LEBAK, RADARBANTEN.CO.ID – Ratusan warga Lebak yang tergabung dalam Komunitas petani sampang pendeuy (KOMPAS) menolak rencana pengukuran dan pematokan di lahan eks HGU PT Bantam dan Preanger Rubber Pemerintah Provinsi (Pemprov) Banten di Desa Wantisari, Kecamatan Leuwidamar, Kabupaten Lebak, Rabu 31 Januari 2024.
Untuk diketahui pengukuran lahan, dilakukan oleh oleh Badan Keuangan dan Aset Daerah (BKAD) Pemprov) Banten. Namun pengukuran lahan yang dilakukan sekira pukul 10.00 WIB tersebut mendapat penolakan.
Ketua KOMPAS, Rahmat menjelaskan, pengukuran dan pematokan lahan seluas 101 hektare di Desa Wantisari, yang dilakukan oleh BKAD Pemprov Banten, tidak ada koordinasi sehingga warga menolak.
“Kami bingung mereka ujug-ujug datang mau matok mau ngukur dan mengklaim milik Pemprov Banten. Tujuan kami meminta kejelasan apa dasar mereka
mengambil alih lahan itu. Sementara ketika kami tanya ke Pemkab Lebak, ternyata pemkab tidak tahu,” kata Rahmat saat dihubungi, Rabu 31 Januari 2024.
Dijelaskan Rahmat, selama mengikuti rapat yang digelar oleh Tim Gatra provinsi maupun kabupaten, tidak ada pembahasan mengenai rencana penggunaan di lahan tersebut oleh Pemprov Banten.
“Kalau memang pemprov mengklaim itu, tadi kami tanyakan apa ada surat dari kementerian atau dari BPN yang membuktikan, mereka enggak bisa menunjukkan. Mereka cuma mengaku atas perintah pimpinan, pimpinan siapa,” ucap Rahmat.

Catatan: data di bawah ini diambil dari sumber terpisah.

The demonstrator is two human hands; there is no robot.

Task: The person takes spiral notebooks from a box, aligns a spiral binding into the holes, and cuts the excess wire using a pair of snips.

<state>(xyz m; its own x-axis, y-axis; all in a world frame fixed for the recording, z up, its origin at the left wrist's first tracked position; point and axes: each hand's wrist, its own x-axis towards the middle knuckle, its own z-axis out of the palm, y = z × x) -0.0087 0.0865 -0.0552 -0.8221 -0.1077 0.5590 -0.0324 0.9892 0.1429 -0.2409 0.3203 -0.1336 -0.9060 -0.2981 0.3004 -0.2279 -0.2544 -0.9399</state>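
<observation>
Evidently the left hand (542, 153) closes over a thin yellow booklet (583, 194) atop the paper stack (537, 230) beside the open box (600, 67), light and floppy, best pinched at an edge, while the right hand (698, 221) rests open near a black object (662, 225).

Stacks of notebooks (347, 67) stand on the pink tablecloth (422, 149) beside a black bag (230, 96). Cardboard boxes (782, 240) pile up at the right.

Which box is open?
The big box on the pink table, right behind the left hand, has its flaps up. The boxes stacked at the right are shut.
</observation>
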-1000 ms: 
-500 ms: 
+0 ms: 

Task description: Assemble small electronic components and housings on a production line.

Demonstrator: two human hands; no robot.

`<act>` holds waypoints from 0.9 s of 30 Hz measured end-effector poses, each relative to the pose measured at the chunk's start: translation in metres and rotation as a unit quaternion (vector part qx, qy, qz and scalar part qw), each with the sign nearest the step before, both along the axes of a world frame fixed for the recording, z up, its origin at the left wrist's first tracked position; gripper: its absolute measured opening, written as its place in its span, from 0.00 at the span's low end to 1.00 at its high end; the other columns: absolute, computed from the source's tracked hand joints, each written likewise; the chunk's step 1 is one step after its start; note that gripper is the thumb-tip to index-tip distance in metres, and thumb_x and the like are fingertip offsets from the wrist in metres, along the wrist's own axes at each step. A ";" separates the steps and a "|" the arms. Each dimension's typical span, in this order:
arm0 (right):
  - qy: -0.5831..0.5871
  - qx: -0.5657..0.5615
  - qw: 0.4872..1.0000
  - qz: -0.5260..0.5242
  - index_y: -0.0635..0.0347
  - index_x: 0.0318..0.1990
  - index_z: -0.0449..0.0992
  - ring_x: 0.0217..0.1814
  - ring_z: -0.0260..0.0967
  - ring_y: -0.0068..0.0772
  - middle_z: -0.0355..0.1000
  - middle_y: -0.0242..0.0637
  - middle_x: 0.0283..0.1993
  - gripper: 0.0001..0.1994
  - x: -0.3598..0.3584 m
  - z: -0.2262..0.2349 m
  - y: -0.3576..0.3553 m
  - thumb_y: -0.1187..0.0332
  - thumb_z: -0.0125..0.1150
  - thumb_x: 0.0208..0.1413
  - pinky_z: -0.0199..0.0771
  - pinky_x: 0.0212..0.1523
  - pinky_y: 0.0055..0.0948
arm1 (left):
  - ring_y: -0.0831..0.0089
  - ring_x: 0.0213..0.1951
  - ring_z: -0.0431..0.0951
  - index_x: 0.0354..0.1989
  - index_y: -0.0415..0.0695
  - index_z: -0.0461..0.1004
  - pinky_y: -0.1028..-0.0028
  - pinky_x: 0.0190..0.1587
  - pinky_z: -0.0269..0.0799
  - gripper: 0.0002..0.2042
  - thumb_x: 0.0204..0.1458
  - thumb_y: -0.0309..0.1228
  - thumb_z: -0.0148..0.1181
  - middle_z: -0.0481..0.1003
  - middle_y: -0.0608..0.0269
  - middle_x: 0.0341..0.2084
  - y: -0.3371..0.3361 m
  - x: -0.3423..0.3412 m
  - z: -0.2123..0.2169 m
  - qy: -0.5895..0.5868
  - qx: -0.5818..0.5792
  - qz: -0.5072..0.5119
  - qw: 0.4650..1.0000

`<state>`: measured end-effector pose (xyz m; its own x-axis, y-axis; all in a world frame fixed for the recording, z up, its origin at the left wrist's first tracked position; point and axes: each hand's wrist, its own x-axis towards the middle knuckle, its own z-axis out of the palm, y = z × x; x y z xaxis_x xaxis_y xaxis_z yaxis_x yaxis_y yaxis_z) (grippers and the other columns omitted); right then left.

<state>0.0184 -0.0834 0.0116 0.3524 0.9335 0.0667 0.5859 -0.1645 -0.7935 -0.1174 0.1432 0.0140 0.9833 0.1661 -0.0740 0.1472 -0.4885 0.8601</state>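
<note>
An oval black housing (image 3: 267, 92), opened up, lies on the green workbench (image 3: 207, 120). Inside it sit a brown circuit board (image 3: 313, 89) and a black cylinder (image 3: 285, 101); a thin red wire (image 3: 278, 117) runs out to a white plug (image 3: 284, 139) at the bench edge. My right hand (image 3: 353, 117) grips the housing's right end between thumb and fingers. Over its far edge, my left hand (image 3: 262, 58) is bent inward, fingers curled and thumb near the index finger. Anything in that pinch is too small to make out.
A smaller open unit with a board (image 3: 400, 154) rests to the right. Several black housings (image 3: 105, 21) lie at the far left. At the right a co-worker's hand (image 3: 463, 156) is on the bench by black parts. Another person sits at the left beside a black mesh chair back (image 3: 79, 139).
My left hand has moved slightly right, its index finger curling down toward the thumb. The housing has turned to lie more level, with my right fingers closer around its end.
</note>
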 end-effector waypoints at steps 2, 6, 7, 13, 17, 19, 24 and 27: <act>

Sementara Kabid Pertanahan Dinas Perumahan Rakyat dan Kawasan Permukiman Serta Pertanahan (DPKPP) Lebak Wawan membenarkan, tidak mengetahui ada rencana pengukuran dan pematokan oleh Pemprov Banten di lahan tersebut.
Lebih lanjut menurutnya, sehingga pada proses pengukuran mendapat penolakan warga, yang akhirnya mengundang polemik.
“Tidak ada komunikasi dengan kami. Kalau dari informasi peta yang dikirim ada 101 hektare tapi belum tahu untuk apa peruntukkannya,” pungkasnya.